With these measures in place, the Court GRANTS Defendant's motion to compel the production of Plaintiffs' private messages in their entirety.
III. Conclusion
For the reasons set forth above, Defendant's Motion to Compel Production of Plaintiffs' Social-Media Feeds and Associated Information, [Dkt. 97], is GRANTED. Plaintiffs shall produce an export of all information associated with each of their social media accounts, including any private messages, within 14 days of the date of this Order.
SO ORDERED.
Dated: 15 FEB 2024

Footnotes

The Court notes that Plaintiffs have repeatedly violated Local Rule 5-6(a)(2), which requires that attachments to motions be "given a title which describes its content." Plaintiffs shall take care to strictly comply with this rule in the future.

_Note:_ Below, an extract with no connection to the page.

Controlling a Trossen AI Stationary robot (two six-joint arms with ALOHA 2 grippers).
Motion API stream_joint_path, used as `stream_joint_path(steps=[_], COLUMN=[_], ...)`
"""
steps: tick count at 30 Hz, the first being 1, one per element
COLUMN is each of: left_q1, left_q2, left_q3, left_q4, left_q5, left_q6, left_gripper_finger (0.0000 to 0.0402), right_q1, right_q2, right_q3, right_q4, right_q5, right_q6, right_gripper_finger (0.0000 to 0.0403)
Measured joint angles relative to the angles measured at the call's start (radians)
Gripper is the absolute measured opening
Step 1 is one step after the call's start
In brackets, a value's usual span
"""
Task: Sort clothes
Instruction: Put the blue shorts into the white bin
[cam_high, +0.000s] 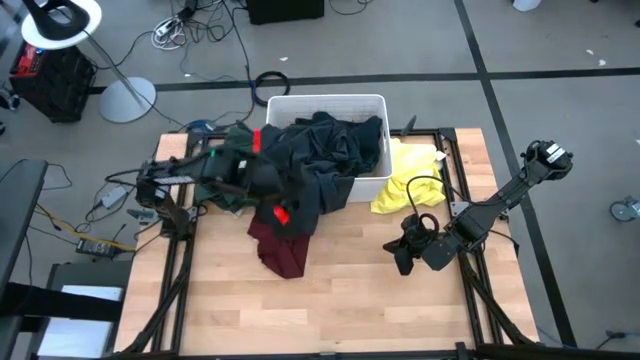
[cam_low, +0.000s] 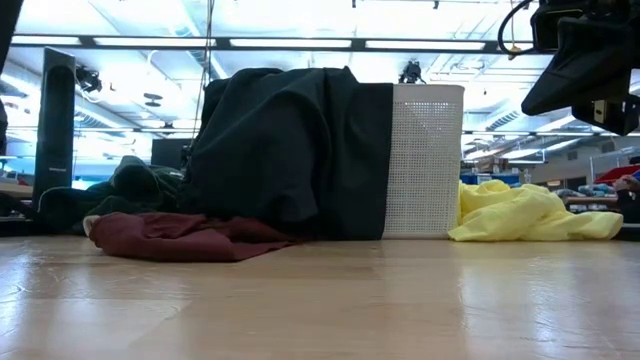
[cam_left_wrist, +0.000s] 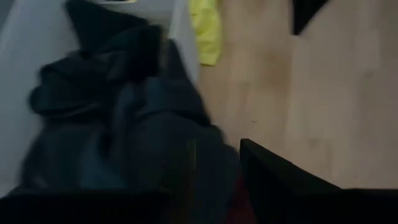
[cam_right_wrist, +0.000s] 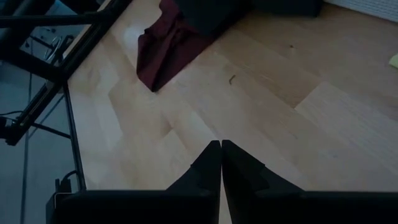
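A dark grey-green jacket (cam_high: 320, 150) spills out of the white tub (cam_high: 330, 98) over its front rim and hangs down to the table (cam_low: 280, 150). My left gripper (cam_high: 275, 200) is at the jacket's lower left part and is shut on it (cam_left_wrist: 217, 149). A maroon piece (cam_high: 282, 245) lies flat on the table below it. A yellow piece (cam_high: 410, 180) lies against the tub's right side. A dark green piece (cam_low: 130, 185) lies left of the tub. My right gripper (cam_high: 402, 258) is shut and empty above bare table (cam_right_wrist: 221, 143). My left gripper holds a fold of the dark jacket (cam_left_wrist: 186, 143) between its fingers, coming level from the table's left side. Cloth covers one finger, and only the other finger (cam_left_wrist: 273, 180) shows. The jacket runs from the fingers up into the tub, and part of it rests on the tub's rim.
Bare wooden table (cam_high: 340, 300) lies in front of the tub and between the two arms. Black frame rails (cam_high: 175, 260) run along the table's left and right edges. Cables and a lamp base (cam_high: 125, 98) are on the floor beyond.
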Motion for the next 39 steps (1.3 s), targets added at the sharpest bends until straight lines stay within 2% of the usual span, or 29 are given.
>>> stream_joint_path(steps=[3,7,12,18,24,27,29,33,39], left_q1=[-0.046,-0.095,-0.16,-0.235,-0.232,-0.208,-0.198,-0.167,-0.118], left_q2=[-0.065,-0.186,-0.37,-0.545,-0.638,-0.643,-0.639,-0.634,-0.634], left_q3=[-0.161,-0.449,-0.78,-1.074,-1.277,-1.347,-1.386,-1.445,-1.512], left_q4=[0.101,0.267,0.454,0.571,0.695,0.749,0.754,0.87,1.023], left_q5=[-0.004,-0.046,-0.145,-0.267,-0.337,-0.342,-0.341,-0.342,-0.344], left_q6=[-0.049,-0.189,-0.403,-0.627,-0.686,-0.709,-0.727,-0.732,-0.711], left_gripper_finger=[0.0131,0.0131,0.0131,0.0131,0.0131,0.0131,0.0131,0.0134,0.0171], right_q1=[0.0,0.0,0.0,0.0,0.0,-0.005,-0.01,-0.02,-0.031], right_q2=[0.0,0.0,0.0,0.0,0.0,0.0,0.0,0.0,0.0], right_q3=[0.0,0.0,0.0,0.0,0.0,0.0,0.0,0.0,0.0], right_q4=[0.002,0.004,0.004,0.002,0.006,0.007,0.007,0.009,0.014], right_q5=[0.0,-0.004,-0.022,-0.024,-0.026,-0.026,-0.026,-0.026,-0.026], right_q6=[-0.007,-0.016,-0.016,-0.017,-0.017,-0.015,-0.008,-0.004,0.001], right_gripper_finger=[0.0015,0.0017,0.0017,0.0013,0.0014,0.0012,0.0011,0.0012,0.0011])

For example, Plaintiffs could have, and should have, reviewed and produced their social media information from the time each was a student at USF.
In addition, Plaintiffs also were unable to tell the Court approximately how many private messages are at issue, despite the fact that those private messages are in Plaintiffs' possession and the burden of producing them is a key issue in the instant motion. In addition, the Court notes that Plaintiffs also admitted at the February 8, 2024 hearing that they have not yet obtained the expert opinions they believe are necessary to make a settlement demand in this case, despite the fact that a settlement conference was scheduled on February 15, 2024, and all of the information relevant to those expert opinions has at all times been in Plaintiffs' possession; when the Court asked why this was not done, Plaintiffs' only response was that they just didn't do it, which is a further example of Plaintiffs' lack of urgency with regard to their prosecution of this case.

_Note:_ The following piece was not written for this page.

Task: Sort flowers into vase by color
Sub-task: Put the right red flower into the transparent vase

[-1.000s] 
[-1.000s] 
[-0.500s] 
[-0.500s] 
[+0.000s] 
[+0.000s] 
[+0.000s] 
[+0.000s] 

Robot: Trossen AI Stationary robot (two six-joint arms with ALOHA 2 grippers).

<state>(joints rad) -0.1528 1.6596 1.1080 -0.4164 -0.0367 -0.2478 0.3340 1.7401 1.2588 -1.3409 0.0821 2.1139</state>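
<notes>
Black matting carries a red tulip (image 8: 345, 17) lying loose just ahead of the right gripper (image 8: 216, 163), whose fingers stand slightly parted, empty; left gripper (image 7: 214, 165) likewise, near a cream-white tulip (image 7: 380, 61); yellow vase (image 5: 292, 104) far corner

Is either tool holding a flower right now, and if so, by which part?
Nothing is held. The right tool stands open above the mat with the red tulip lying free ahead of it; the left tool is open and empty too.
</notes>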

As a preliminary matter, Plaintiffs' General Objections, Objections to Definitions, and Objections to Instructions are overruled. See Novelty, Inc. v. Mountain View Mktg., 265 F.R.D. 370, 375 (S.D. Ind. 2009) (" '[G]eneral objections' made without elaboration, whether placed in a separate section or repeated by rote in response to each requested category, are not 'objections' at all—and will not be considered"); Avante Int'l Tech., Inc. v. Hart Intercivic, Inc., 2008 WL 2074093, at *2 (S.D. Ill. 2008) ("Making general objections is a dangerous practice, as the party who offers such general objections runs the risk of having them summarily denied.").

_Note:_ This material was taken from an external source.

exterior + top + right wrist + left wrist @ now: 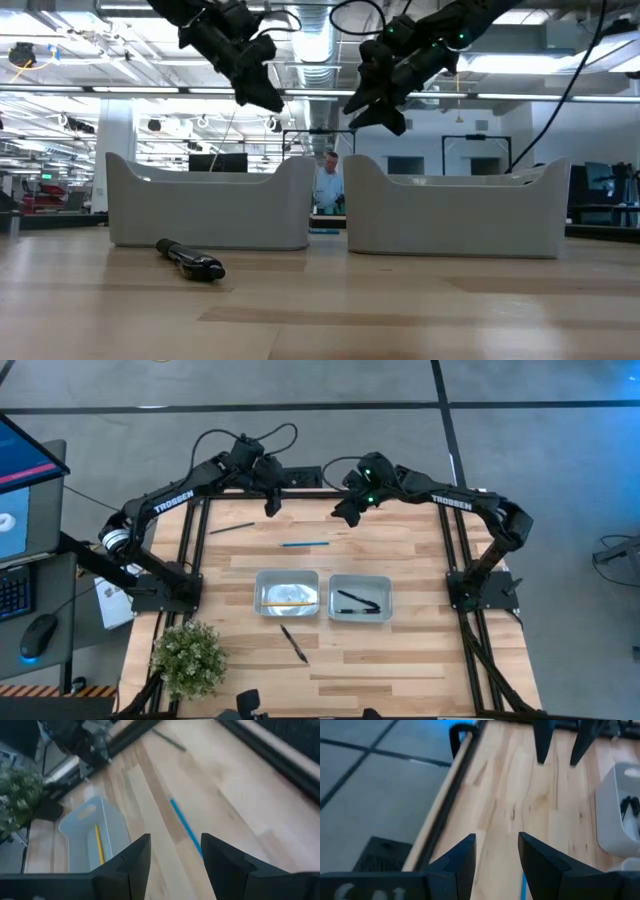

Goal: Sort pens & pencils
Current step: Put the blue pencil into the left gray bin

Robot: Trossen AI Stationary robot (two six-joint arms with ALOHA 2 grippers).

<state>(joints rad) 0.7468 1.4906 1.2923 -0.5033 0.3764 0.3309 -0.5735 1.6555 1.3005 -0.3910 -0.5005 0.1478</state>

As noted above, the parties attempted to negotiate search terms that Plaintiffs could use to identify potentially relevant messages. The Court agrees with Defendant that the use of search terms is not feasible given the manner in which young people use social media to communicate with one another. For example, emojis, gifs, and ever-changing, sometimes highly idiosyncratic internet slang is used to convey important information over social media, but none of that would be identified by the use of conventional search terms.
Plaintiffs did provide the Declaration of Jessica A. Moldovan, [Dkt. 103-2], which discusses the burden of taking the Raw Data from Plaintiffs' social media accounts and recreating "feeds" from that Raw Data. This burden has been eliminated by the agreement that Plaintiffs may simply produce the Raw Data.